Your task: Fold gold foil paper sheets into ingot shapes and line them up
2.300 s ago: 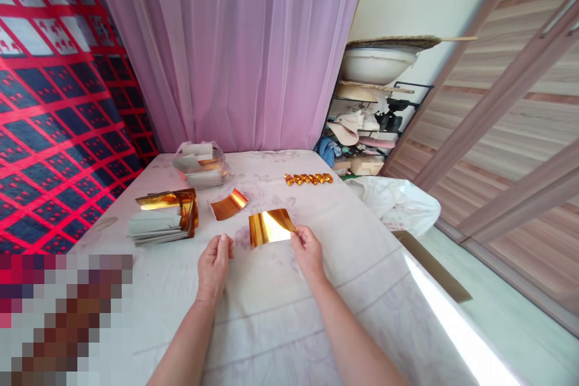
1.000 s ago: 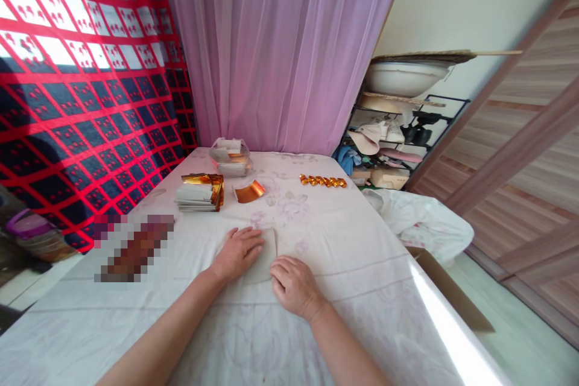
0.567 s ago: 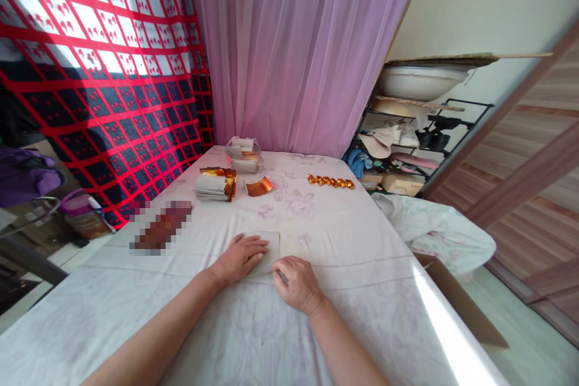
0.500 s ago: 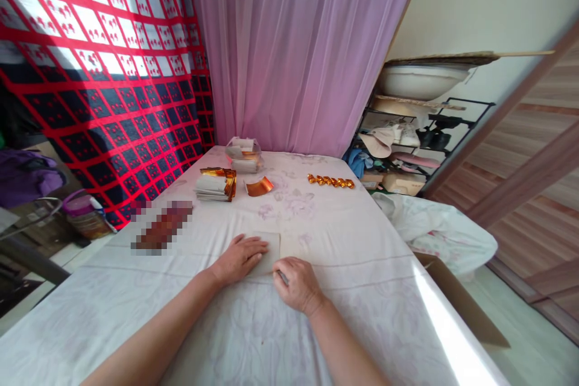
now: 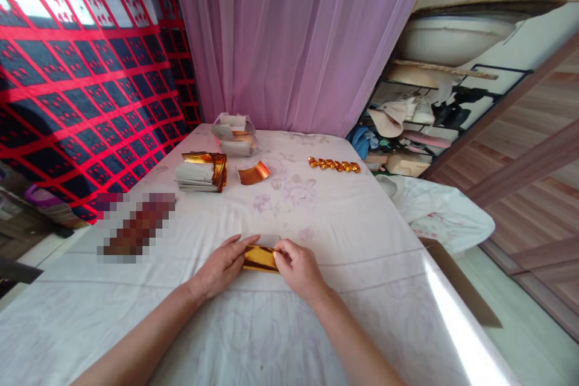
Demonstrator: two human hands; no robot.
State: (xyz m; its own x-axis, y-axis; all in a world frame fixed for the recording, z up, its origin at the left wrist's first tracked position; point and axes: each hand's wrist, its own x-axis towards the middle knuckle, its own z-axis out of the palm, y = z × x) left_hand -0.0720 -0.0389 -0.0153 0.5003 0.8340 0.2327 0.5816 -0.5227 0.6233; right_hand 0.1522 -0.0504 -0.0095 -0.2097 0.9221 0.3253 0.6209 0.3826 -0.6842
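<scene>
Your left hand [image 5: 222, 266] and right hand [image 5: 298, 267] both pinch one folded sheet of shiny gold foil paper [image 5: 259, 257], fingertips closed on its two ends, with the gold face turned up over its pale backing. The sheet lies flat on the white flower-printed tablecloth [image 5: 316, 217], near your edge of the table and between your two hands.

Farther out to your left sits one stack of gold-and-white foil sheets [image 5: 201, 172], and just beside it a single curled gold foil sheet [image 5: 254, 173] lies apart from the stack. Behind those stands one clear plastic bag of more sheets [image 5: 234, 133]. To the right, one short row of small folded gold foil pieces [image 5: 333, 164] lies on the cloth; they are too small to count exactly. A pink curtain [image 5: 298, 30] hangs behind the table.
</scene>
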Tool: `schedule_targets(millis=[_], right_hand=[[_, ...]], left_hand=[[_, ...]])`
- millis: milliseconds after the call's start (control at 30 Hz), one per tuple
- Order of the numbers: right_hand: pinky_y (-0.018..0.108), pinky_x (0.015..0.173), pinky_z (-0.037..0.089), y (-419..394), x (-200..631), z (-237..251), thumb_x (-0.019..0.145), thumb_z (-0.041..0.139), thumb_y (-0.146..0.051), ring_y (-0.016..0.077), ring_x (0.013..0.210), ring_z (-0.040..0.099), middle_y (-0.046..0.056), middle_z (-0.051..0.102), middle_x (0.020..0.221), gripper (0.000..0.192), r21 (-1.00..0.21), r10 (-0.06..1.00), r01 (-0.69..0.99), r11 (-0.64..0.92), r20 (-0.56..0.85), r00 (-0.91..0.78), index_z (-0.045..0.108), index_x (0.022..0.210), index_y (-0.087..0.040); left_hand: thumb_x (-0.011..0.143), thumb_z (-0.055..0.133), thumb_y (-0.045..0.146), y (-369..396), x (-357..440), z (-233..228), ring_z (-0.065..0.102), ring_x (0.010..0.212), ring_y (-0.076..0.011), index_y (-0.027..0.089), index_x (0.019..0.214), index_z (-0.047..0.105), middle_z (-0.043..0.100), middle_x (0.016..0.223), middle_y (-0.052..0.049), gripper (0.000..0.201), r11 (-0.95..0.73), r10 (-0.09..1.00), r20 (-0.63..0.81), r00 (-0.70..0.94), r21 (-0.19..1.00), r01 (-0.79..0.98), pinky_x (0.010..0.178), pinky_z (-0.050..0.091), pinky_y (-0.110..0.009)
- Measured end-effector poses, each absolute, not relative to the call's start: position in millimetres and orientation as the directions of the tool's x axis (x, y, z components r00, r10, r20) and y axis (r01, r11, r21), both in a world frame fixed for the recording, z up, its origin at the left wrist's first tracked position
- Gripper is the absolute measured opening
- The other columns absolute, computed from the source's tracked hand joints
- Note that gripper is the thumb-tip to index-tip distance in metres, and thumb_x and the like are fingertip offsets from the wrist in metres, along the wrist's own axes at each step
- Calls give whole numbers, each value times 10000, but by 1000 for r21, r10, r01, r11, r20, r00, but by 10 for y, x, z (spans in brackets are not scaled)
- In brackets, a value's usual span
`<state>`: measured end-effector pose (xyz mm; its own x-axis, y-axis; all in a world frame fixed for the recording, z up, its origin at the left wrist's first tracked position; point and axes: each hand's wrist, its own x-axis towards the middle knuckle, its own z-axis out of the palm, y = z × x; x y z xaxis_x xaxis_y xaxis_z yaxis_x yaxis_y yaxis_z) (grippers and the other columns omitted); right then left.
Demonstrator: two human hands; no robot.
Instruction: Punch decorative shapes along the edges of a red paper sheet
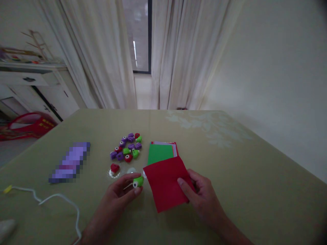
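Between the thumb and fingers of my left hand (pixel 120 192) is a small green craft punch (pixel 138 182), its white end with a dark star shape turned toward me. My right hand (pixel 201 194) grips a square sheet of red paper (pixel 167 180) by its right side, thumb on top. The paper's left edge is close to the punch, and the two look apart. Beyond it, a stack of coloured paper with a green sheet (pixel 159 153) on top lies on the table, partly covered by the red sheet. A red punch (pixel 114 167) sits left of my left hand.
Several purple, red and green punches (pixel 131 137) lie in a loose group on the table (pixel 230 170). A blurred-out purple object (pixel 70 163) is at the left, with a white cable (pixel 58 195) nearer me. Curtains (pixel 99 51) and a cabinet (pixel 46 90) stand behind.
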<state>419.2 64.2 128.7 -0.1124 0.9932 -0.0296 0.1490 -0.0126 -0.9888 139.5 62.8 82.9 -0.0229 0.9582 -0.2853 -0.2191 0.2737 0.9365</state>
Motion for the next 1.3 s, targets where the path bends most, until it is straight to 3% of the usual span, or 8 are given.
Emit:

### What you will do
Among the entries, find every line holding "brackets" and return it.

### Solution for this task
- Calls give whole numbers, each value times 10000, but by 1000 for r21, r10, r01, r11, r20, r00, but by 10 for y, x, z (spans in brackets are not scaled)
- In brackets, a value's usual span

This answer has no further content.